** Given data follows **

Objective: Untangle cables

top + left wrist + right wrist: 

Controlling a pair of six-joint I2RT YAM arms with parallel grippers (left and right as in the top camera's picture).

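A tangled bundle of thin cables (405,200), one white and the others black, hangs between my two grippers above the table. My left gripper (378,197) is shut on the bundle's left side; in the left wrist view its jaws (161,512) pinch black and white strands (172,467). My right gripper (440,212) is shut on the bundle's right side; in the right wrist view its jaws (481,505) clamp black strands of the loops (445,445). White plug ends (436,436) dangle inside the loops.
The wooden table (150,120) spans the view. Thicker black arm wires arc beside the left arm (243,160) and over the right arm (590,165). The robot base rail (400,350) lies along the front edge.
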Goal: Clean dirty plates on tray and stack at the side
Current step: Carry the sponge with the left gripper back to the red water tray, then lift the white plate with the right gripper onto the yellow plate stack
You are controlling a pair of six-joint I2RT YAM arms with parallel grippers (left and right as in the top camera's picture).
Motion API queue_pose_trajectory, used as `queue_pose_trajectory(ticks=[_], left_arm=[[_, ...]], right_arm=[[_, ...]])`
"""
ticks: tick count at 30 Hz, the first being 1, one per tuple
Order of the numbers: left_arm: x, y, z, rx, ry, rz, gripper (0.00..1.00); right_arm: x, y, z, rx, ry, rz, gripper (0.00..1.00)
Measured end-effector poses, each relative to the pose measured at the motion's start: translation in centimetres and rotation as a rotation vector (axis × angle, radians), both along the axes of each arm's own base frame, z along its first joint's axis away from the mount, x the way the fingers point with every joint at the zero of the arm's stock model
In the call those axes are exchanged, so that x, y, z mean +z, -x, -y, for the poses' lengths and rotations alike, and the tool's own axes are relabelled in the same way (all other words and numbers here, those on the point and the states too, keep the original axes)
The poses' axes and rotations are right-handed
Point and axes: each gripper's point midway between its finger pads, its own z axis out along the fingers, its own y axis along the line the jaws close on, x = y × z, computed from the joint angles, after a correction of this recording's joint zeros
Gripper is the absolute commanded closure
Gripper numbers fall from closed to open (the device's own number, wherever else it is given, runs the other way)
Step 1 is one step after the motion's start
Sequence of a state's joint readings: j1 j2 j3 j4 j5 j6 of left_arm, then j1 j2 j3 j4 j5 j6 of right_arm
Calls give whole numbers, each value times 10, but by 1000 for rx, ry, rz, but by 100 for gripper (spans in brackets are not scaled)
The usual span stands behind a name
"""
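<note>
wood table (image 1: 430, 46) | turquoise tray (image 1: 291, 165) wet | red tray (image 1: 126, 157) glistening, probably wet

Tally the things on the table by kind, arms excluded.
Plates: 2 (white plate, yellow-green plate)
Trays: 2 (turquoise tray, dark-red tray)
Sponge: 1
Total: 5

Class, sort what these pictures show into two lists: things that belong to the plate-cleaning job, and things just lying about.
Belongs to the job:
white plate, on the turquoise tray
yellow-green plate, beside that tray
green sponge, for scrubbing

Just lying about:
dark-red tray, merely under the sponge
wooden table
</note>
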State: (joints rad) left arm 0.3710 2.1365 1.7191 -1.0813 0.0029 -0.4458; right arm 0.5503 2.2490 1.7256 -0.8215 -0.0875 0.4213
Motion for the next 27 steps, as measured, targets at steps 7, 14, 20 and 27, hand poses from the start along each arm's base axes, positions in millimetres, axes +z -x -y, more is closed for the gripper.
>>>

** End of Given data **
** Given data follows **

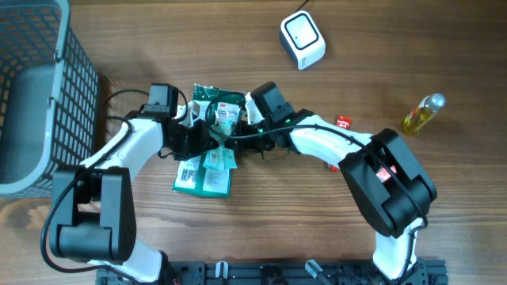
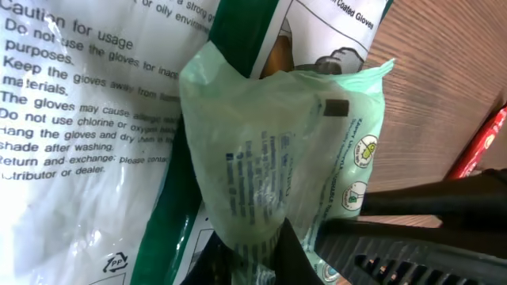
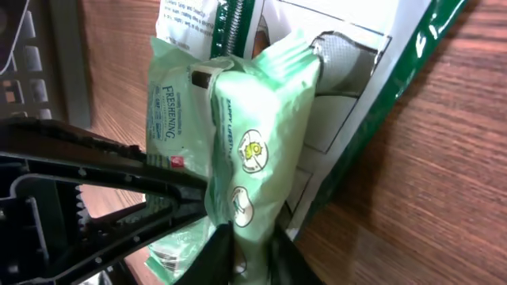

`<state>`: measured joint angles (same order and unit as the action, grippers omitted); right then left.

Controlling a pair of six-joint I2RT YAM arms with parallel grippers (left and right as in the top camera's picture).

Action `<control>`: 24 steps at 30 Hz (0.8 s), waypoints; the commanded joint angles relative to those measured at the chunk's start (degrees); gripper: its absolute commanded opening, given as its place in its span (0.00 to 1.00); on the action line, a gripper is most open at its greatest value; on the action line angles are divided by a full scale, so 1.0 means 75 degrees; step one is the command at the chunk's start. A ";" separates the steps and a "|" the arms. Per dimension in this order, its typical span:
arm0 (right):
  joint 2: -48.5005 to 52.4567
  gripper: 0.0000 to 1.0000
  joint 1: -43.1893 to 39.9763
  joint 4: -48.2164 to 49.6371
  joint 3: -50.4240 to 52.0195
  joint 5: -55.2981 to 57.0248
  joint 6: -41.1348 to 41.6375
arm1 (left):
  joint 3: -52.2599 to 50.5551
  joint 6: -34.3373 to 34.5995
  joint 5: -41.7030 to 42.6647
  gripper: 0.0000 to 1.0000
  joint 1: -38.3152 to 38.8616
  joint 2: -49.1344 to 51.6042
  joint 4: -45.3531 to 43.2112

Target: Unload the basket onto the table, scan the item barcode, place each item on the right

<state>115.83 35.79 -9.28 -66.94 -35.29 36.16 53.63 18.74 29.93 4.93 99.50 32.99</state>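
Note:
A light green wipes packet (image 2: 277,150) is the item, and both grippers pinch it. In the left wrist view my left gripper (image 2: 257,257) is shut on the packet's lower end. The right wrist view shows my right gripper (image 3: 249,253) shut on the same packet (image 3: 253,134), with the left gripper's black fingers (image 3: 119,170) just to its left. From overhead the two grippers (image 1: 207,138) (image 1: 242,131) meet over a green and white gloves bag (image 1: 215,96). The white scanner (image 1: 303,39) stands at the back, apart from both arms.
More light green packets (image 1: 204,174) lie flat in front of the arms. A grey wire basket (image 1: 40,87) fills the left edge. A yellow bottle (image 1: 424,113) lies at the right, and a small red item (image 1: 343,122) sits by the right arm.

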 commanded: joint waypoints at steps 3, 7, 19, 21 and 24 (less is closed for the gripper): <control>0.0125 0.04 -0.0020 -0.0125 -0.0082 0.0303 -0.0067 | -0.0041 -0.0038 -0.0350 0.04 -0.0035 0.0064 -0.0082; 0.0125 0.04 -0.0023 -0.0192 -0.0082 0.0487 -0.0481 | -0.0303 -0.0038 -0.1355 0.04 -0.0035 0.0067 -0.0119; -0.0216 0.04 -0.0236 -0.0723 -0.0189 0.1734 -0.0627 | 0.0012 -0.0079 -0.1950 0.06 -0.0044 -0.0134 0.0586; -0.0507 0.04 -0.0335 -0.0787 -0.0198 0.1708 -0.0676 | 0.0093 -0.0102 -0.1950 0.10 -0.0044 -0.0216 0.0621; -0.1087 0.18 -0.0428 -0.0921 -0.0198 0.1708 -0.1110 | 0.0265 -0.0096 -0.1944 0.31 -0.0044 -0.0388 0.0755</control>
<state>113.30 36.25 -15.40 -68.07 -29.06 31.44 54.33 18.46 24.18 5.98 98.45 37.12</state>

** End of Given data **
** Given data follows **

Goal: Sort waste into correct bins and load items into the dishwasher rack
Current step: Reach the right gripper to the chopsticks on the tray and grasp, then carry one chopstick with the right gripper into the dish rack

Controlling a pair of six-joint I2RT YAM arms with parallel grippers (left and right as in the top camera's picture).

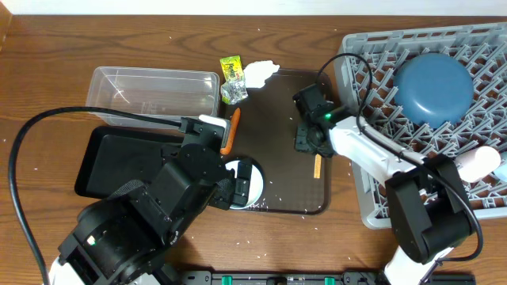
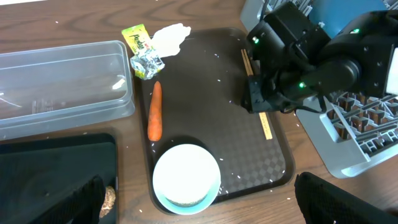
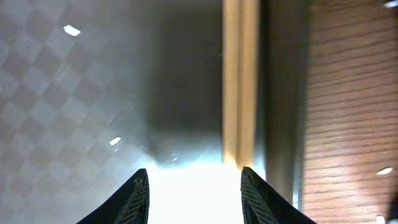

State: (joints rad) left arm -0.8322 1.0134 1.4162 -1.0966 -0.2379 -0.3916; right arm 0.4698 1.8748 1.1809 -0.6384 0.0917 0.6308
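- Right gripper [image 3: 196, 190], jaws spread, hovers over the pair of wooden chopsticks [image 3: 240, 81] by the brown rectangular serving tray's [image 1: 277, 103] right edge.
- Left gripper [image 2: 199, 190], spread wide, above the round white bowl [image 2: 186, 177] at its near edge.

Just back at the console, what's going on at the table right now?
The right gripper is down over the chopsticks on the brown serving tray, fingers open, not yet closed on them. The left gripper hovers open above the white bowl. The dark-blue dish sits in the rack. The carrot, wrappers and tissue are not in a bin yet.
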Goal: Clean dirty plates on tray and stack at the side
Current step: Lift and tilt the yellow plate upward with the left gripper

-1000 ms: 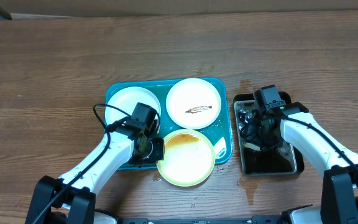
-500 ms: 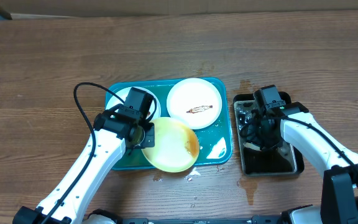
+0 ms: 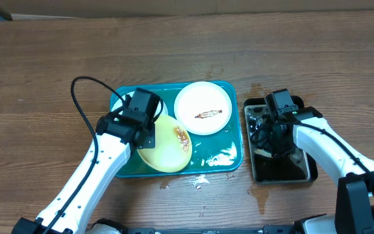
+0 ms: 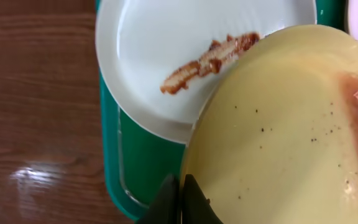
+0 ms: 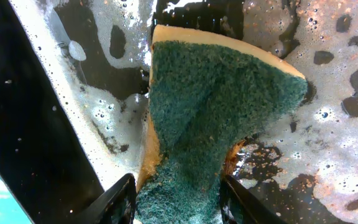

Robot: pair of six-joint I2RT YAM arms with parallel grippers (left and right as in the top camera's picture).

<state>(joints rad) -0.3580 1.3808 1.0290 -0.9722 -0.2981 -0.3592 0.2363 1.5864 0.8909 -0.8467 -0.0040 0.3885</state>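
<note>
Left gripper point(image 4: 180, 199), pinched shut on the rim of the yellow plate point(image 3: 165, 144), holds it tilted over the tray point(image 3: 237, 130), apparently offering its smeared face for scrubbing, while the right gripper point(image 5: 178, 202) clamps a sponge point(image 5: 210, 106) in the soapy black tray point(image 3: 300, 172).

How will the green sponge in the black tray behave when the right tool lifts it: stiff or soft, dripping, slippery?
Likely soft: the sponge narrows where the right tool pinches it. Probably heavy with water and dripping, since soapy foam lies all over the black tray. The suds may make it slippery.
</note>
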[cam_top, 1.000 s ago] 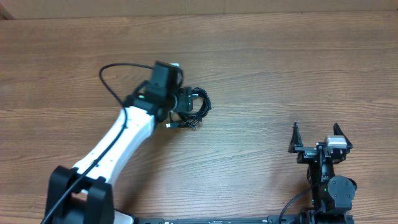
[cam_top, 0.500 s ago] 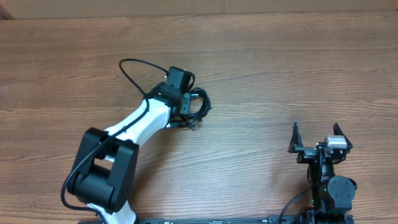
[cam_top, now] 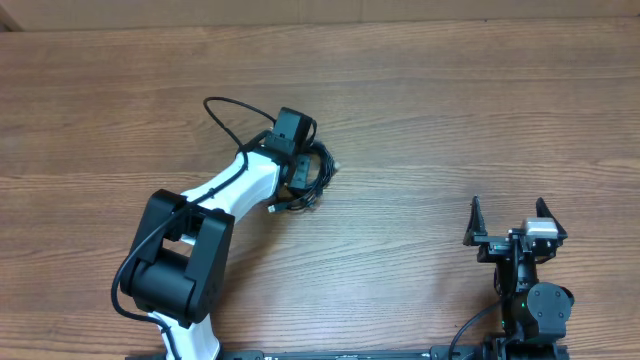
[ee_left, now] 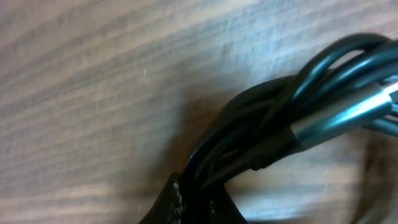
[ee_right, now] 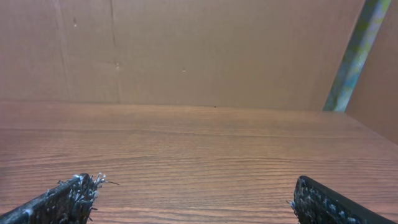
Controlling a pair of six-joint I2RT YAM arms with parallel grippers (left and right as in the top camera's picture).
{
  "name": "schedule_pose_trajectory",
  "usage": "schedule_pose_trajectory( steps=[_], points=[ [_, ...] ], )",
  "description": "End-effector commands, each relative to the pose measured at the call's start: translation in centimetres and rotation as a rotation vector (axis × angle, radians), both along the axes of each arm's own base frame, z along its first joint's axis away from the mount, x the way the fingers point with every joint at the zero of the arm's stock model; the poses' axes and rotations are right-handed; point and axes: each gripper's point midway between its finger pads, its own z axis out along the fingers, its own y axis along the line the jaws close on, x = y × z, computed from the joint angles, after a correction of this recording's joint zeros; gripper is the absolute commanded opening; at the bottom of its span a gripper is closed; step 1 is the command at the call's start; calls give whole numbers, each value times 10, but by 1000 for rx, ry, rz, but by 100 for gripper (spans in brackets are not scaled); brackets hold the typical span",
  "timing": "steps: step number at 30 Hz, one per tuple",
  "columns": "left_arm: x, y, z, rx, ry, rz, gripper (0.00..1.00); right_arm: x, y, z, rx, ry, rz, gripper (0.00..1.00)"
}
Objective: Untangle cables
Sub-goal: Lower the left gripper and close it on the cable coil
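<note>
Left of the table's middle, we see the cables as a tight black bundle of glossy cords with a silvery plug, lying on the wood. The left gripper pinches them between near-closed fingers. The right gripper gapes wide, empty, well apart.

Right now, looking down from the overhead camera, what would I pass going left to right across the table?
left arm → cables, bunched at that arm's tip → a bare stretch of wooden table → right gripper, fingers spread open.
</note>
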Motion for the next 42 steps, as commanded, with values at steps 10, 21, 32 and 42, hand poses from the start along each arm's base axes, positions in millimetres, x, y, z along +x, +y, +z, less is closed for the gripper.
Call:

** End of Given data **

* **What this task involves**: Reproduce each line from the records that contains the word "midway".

* **Completed exercise**:
Point and axes: each gripper's point midway between its finger pads, its own z axis out along the fingers, its own y axis along the line the jaws close on, x = y × z, computed from the joint angles, after a correction of this recording's joint zeros
  "description": "End-effector commands, each relative to the pose measured at the call's start: translation in centimetres and rotation as a rotation vector (axis × angle, radians), both along the axes of each arm's own base frame, z along its first joint's axis away from the mount, x the way the fingers point with every joint at the zero of the arm's stock model; the poses' axes and rotations are right-handed; point and axes: each gripper's point midway between its finger pads, its own z axis out along the fingers, its own y axis along the line the jaws close on, x = y × z, computed from the joint angles, after a correction of this recording's joint zeros; gripper is the absolute commanded opening; at the bottom of its span a gripper is closed; step 1 is the command at the call's start; calls give whole numbers, each value times 10, but by 1000 for rx, ry, rz, but by 100 for gripper (spans in brackets are not scaled); brackets hold the typical span",

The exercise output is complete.